Swimming groggly back into consciousness in the early morning hours of April 13, 1999, Alexander Baez, a 47 year-old body-builder and former Mr. Mexico, found himself still on the operating table at Miami Beach’s Ocean Health Center. Baez felt overwhelming relief to still be alive. Stabbing pain pierced his upper torso.

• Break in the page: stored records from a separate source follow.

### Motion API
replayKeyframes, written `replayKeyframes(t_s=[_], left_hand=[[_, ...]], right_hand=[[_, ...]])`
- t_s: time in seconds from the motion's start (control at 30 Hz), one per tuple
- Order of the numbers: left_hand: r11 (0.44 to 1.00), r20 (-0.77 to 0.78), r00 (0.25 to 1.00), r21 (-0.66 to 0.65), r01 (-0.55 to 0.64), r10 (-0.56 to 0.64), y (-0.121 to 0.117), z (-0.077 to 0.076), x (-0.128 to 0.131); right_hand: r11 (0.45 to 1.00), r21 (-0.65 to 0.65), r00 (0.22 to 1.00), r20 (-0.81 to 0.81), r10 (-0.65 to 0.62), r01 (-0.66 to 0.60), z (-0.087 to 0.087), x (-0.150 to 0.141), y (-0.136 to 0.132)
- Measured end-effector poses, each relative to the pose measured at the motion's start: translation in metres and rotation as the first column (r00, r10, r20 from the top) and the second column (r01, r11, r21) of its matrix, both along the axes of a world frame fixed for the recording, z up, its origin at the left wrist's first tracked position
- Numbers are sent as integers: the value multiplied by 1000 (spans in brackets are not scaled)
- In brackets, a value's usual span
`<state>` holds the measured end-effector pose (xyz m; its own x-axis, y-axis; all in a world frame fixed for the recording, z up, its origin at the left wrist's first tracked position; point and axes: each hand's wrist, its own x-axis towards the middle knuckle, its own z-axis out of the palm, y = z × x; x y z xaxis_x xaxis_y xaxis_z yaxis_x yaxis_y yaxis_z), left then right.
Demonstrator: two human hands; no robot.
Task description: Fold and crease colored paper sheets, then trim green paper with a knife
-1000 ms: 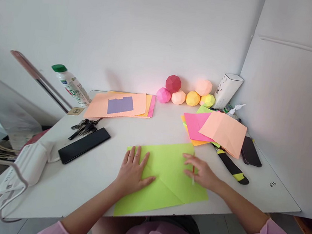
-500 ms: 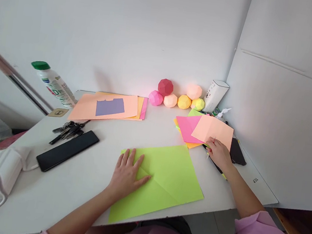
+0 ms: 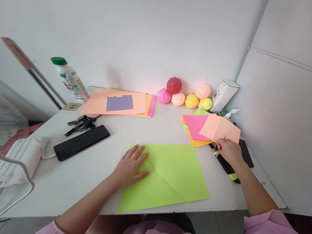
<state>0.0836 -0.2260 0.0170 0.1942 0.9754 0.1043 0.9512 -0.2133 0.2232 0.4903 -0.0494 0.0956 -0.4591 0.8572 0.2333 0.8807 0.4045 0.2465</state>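
Note:
My left hand (image 3: 131, 169) lies flat with fingers spread on the left part of a large lime-green paper sheet (image 3: 176, 169). A diagonal crease runs across the sheet. At the right, my right hand (image 3: 228, 150) pinches a thin, pen-like red and pale stick (image 3: 219, 149), mostly covered by the fingers. That hand is at the front edge of a folded peach paper (image 3: 211, 127), which overlaps a pink paper (image 3: 194, 125). Just below the hand lies a black and yellow tool (image 3: 227, 169), partly hidden; its kind is unclear.
Several faceted paper balls (image 3: 174, 85) stand against the wall near a white paper tube (image 3: 225, 93). Stacked coloured sheets (image 3: 95, 104), a tilted bottle (image 3: 71, 80), keys (image 3: 85, 123) and a black phone-like slab (image 3: 81, 142) occupy the left. A white box-like device (image 3: 19, 163) with a cable sits nearer.
The view has turned slightly left, so everything appears further right. My right hand has shifted a little nearer, and more of the black and yellow tool shows. My left hand stays on the green sheet.

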Motion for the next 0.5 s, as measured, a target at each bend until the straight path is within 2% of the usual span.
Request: replayKeyframes(t_s=[0.2, 0.37, 0.5], left_hand=[[997, -73, 997, 80, 19, -13, -2, -7, 6], [995, -88, 996, 99, 22, -14, -2, -9, 6], [994, -82, 997, 110, 21, -12, -1, -11, 5]], right_hand=[[999, 49, 1000, 10, 19, -20, -12, -7, -2], [996, 70, 999, 15, 51, -52, -12, -7, -5], [998, 65, 1000, 6, 10, -10, -11, 3, -3]])
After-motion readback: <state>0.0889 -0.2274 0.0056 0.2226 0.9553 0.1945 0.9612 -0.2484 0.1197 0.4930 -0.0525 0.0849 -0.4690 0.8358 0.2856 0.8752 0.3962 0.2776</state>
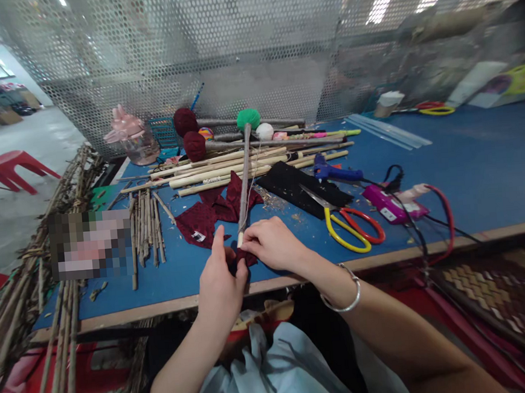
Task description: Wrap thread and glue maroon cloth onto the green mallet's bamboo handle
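Note:
A stick (246, 188) wrapped in grey, with a green ball (248, 119) at its far end, points away from me. Its pale near end carries a small dark red cloth piece (248, 257). My right hand (273, 244) is closed around this end, fingertips pinching the stick beside the cloth. From the other side my left hand (217, 279) holds the cloth near its thumb; the index finger points up, and its other fingers are partly hidden. More dark red cloth (196, 223) lies just beyond my hands. A loose thread (251, 185) runs along the stick.
Scissors (349, 229) lie right of my hands, beside black cloth (305, 187), a blue glue gun (335, 171) and a purple power strip (393, 204) with cables. Short twigs (145, 227) are at left, long wooden sticks (233, 167) behind. A perforated metal panel (231, 35) backs the blue table (479, 173).

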### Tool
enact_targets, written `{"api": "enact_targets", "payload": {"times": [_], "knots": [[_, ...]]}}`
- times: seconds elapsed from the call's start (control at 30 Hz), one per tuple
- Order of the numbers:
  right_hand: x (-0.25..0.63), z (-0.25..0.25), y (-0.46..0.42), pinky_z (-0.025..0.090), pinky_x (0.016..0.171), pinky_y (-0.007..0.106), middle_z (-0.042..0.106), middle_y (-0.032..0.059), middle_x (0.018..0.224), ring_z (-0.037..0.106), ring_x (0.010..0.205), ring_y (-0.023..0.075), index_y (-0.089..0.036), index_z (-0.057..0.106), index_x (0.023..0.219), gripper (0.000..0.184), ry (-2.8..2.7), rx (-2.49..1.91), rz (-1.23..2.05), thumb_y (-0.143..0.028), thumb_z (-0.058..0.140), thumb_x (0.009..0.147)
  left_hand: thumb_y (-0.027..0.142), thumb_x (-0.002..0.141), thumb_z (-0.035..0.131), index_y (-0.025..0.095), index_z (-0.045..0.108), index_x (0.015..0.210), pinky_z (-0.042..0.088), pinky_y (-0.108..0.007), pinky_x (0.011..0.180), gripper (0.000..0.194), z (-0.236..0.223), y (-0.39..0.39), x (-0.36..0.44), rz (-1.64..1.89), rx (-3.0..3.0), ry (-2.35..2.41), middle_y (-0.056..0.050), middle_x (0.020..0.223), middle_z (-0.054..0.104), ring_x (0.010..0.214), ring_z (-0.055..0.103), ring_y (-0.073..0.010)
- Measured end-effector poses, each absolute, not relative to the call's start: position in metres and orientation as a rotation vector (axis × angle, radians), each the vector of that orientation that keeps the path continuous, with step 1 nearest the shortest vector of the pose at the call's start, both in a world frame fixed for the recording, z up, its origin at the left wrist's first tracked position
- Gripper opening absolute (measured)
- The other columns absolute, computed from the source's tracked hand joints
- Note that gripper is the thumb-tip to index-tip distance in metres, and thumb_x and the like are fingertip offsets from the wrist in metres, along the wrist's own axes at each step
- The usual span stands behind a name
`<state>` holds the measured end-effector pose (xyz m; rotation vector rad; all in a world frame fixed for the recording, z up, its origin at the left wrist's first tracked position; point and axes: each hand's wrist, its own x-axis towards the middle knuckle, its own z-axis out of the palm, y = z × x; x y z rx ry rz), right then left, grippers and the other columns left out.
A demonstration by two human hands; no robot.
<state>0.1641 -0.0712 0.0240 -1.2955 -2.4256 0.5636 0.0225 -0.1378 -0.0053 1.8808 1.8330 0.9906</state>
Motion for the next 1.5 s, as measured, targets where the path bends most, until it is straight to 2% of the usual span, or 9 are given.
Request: {"api": "enact_targets", "payload": {"times": [0.13,0.27,0.4,0.6,0.87,0.97,1.13,1.27,1.5], "knots": [[0.178,0.028,-0.078,0.035,0.071,0.026,0.065,0.0034,0.080,0.056,0.077,0.0141,-0.018,0.064,0.080,0.020,-2.340,-1.204,0.612,-0.025,0.046,0.085,0.021,0.078,0.050,0.020,0.019,0.138,0.045,-0.028,0.074,0.068,-0.002,-0.138,0.020,1.003,1.871,1.767,-0.002,0.088,0.059,0.078,0.058,-0.0148],[0.192,0.024,-0.090,0.038,0.074,0.027,0.061,0.0037,0.087,0.052,0.082,0.0153,-0.018,0.060,0.094,0.018,-2.391,-1.013,0.632,-0.020,0.059,0.076,0.021,0.080,0.049,0.021,0.022,0.137,0.043,-0.029,0.081,0.063,-0.004,-0.141,0.018,1.074,1.883,1.711,-0.003,0.092,0.062,0.086,0.059,-0.0147],[0.191,0.010,-0.093,0.036,0.074,0.028,0.058,0.0040,0.083,0.050,0.082,0.0153,-0.019,0.063,0.087,0.010,-2.482,-0.960,0.490,-0.019,0.055,0.080,0.021,0.082,0.047,0.022,0.024,0.137,0.044,-0.028,0.081,0.059,-0.008,-0.143,0.018,1.054,1.962,1.679,-0.001,0.089,0.065,0.086,0.060,-0.0141],[0.185,0.007,-0.095,0.031,0.067,0.028,0.055,0.0047,0.076,0.045,0.073,0.0145,-0.017,0.062,0.084,0.018,-2.500,-0.907,0.258,-0.020,0.045,0.087,0.025,0.086,0.044,0.019,0.034,0.132,0.045,-0.028,0.081,0.047,-0.011,-0.143,0.013,1.014,2.167,1.629,-0.005,0.093,0.066,0.088,0.060,-0.0156],[0.167,0.013,-0.090,0.026,0.065,0.031,0.055,0.0057,0.079,0.043,0.075,0.0165,-0.018,0.061,0.088,0.018,-2.620,-0.717,-0.004,-0.020,0.043,0.087,0.026,0.080,0.052,0.019,0.020,0.136,0.047,-0.030,0.077,0.065,-0.012,-0.144,0.015,1.032,1.954,1.758,-0.006,0.095,0.065,0.089,0.062,-0.0182],[0.164,0.017,-0.085,0.028,0.066,0.030,0.056,0.0052,0.077,0.046,0.075,0.0162,-0.019,0.062,0.084,0.019,-2.615,-0.709,0.088,-0.021,0.044,0.087,0.024,0.078,0.053,0.020,0.014,0.138,0.047,-0.030,0.076,0.072,-0.010,-0.145,0.018,1.124,1.848,1.774,-0.006,0.097,0.063,0.086,0.062,-0.0170],[0.179,0.027,-0.080,0.035,0.076,0.030,0.059,0.0069,0.092,0.050,0.087,0.0175,-0.018,0.056,0.102,0.022,-2.332,-0.903,0.396,-0.015,0.045,0.083,0.018,0.072,0.057,0.024,0.004,0.140,0.047,-0.026,0.073,0.087,-0.003,-0.141,0.021,1.227,1.632,1.733,0.000,0.088,0.059,0.077,0.060,-0.0123],[0.185,0.024,-0.082,0.038,0.075,0.029,0.058,0.0041,0.084,0.051,0.082,0.0168,-0.018,0.058,0.093,0.018,-2.348,-0.972,0.555,-0.015,0.057,0.075,0.016,0.072,0.057,0.024,0.003,0.140,0.047,-0.024,0.069,0.087,0.004,-0.136,0.018,1.237,1.541,1.677,0.003,0.079,0.057,0.068,0.058,-0.0095],[0.163,0.015,-0.083,0.036,0.072,0.026,0.059,0.0025,0.079,0.052,0.078,0.0140,-0.018,0.061,0.082,0.005,-2.341,-1.009,0.590,-0.019,0.056,0.080,0.018,0.072,0.057,0.025,0.007,0.140,0.046,-0.022,0.063,0.085,0.006,-0.133,0.012,1.188,1.518,1.659,0.003,0.077,0.055,0.062,0.057,-0.0082]]}}
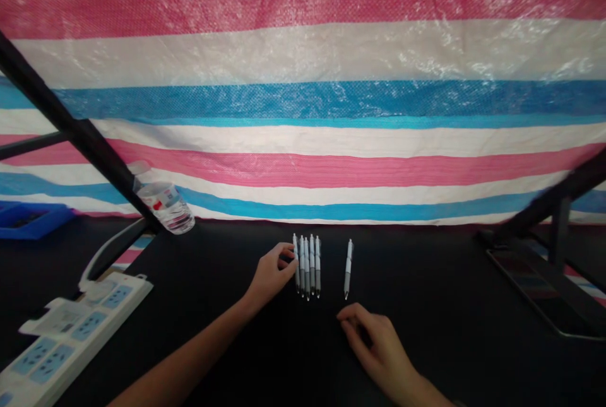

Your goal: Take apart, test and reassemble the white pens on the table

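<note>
Several grey and white pens (307,266) lie side by side on the black table (426,306), tips toward me. A single pen (348,268) lies apart, a little to their right. My left hand (272,274) reaches in from the left, its fingertips pinched against the leftmost pen of the row. My right hand (376,344) rests on the table just below the single pen, fingers loosely curled and apart, holding nothing and not touching that pen.
A white power strip (71,325) with blue sockets lies at the front left. A clear water bottle (163,202) leans by a black frame bar (85,135). A blue tray (28,218) is at far left. A striped tarp (303,110) hangs behind; a dark frame (544,268) stands right.
</note>
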Motion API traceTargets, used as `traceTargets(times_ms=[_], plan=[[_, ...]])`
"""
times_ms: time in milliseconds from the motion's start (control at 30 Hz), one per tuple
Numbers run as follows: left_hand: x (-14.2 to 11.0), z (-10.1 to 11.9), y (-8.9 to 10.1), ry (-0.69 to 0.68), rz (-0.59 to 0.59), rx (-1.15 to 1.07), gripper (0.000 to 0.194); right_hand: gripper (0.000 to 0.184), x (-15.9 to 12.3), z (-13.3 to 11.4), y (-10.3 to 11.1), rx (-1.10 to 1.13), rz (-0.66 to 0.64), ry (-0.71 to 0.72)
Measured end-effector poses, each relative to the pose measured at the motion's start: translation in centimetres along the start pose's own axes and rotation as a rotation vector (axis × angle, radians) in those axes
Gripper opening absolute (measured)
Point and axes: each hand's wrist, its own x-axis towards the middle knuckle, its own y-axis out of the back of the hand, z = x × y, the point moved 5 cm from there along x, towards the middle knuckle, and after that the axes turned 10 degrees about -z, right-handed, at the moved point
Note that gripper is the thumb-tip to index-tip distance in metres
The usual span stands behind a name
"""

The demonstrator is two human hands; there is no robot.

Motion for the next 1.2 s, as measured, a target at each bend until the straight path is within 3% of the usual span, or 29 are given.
traceTargets(times_ms=[200, 400, 533, 633, 733, 900, 1100, 1200], plan=[[-0.9, 1.2, -1.1, 0.022, -0.056, -0.024, 0.030, 0.023, 0.6, -0.2, 2.4, -0.301, 0.071, 0.074], [-3.9, 2.8, -1.4, 0.021, -0.130, -0.078, 0.027, 0.060, 1.2, 1.1, 1.7, -0.798, 0.058, 0.148], [-7.0, 4.0, -2.9, -0.029, -0.206, -0.122, 0.022, 0.041, 1.4, 1.0, 0.8, -0.888, 0.011, 0.204], [-8.6, 4.4, -4.2, -0.095, -0.220, -0.154, 0.020, 0.024, 1.3, -0.2, 1.0, -0.822, 0.004, 0.257], [-9.2, 4.1, -4.7, -0.146, -0.184, -0.181, 0.016, 0.020, 0.8, -1.5, 1.5, -0.759, 0.033, 0.343], [-9.3, 3.5, -3.9, -0.193, -0.137, -0.177, 0.014, 0.022, -0.6, -2.0, 3.3, -0.496, 0.264, 0.355], [-9.3, 3.5, -2.7, -0.212, -0.062, -0.187, 0.014, 0.012, -2.5, -0.1, 5.0, 0.033, 0.702, 0.154], [-9.2, 3.2, -2.7, -0.179, -0.055, -0.192, 0.016, 0.018, -2.7, 0.8, 5.0, 0.325, 0.755, 0.024]])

He fought to clear his head. Undefined terrors from the operation he had just undergone seemed just out of his reach. Throughout the surgery, he experienced a trippy sensation of being trust down a tunnel that exploded with light and color. He imagined meeting his daughter and grandfather there. “Donde estoy?” he kept asking them. “Where am I?”

Now he remembered. He was a patient of Reinaldo Silvestre, a tall, imposing Cuban-born plastic surgeon he’d gone to for pectoral implants to boost his fading bodybuilding career.

But what should have been an hour-and-a-half surgery had somehow stretched longer than four hours. Surely that wasn’t right. And surely it wasn’t right that he had woken up repeatedly during the operation, moaning in pain. Vivid, disturbing details poked through the narcotic haze. He remembered fingers poking endlessly inside a large jagged wound in his chest.

He remembered a crude-looking instrument — could that really have been a spatula? –probing the incision.

He tucked his chin to look down at his surgery. Jesus, Baez thought. The implants look like.. they’re too big, aren’t they? What the fuck is going on? With the agonized, slo-mo movements of a drugged man, Baez gingerly touched his chest. Moments before sinking back into unconsciousness, Alexander Baez made a startling but very real discovery.

He was the new owner of a pair of C-cup breasts.
In the coming weeks, Baez would learn that he was far from the only victim of Silvestre. From the spring of 1998 to May ’99, dozens, perhaps hundreds, of people ventured into Ocean Health Center in search of a cosmetic fix. They fell into the hands of the mysterious 58-year-old man who called himself Dr. Reinaldo, even though he was unlicensed to practice surgery or any other kind of medicine in the United States.

Armed with flattery, cajolery, and a con man’s gift for fakery–but unencumbered by any discernable medical skill–Silvestre managed to pass himself off as a successful plastic surgeon in the nation’s 12th largest metropolitan area. For at least 16 months, he plundered the rich and vainglorious of Miami Beach, leaving behind a trail of maimed victims and scarred lives.

“The man was a butcher,” says Enrique Tones, an investigator with the Department of Health’s Unlicensed Activities Office. “The techniques he used were those of a medical examiner working on a corpse.

It’s unlikely that Silvestre’s criminal career could have flourished anywhere but the multicultural free-fire zone of new south Florida. The vast influx of immigrants has created an ideal breeding ground for predatory frauds. Members of the Cuban community in search of professionals naturally turned to their own, and as a rule were loath to check references.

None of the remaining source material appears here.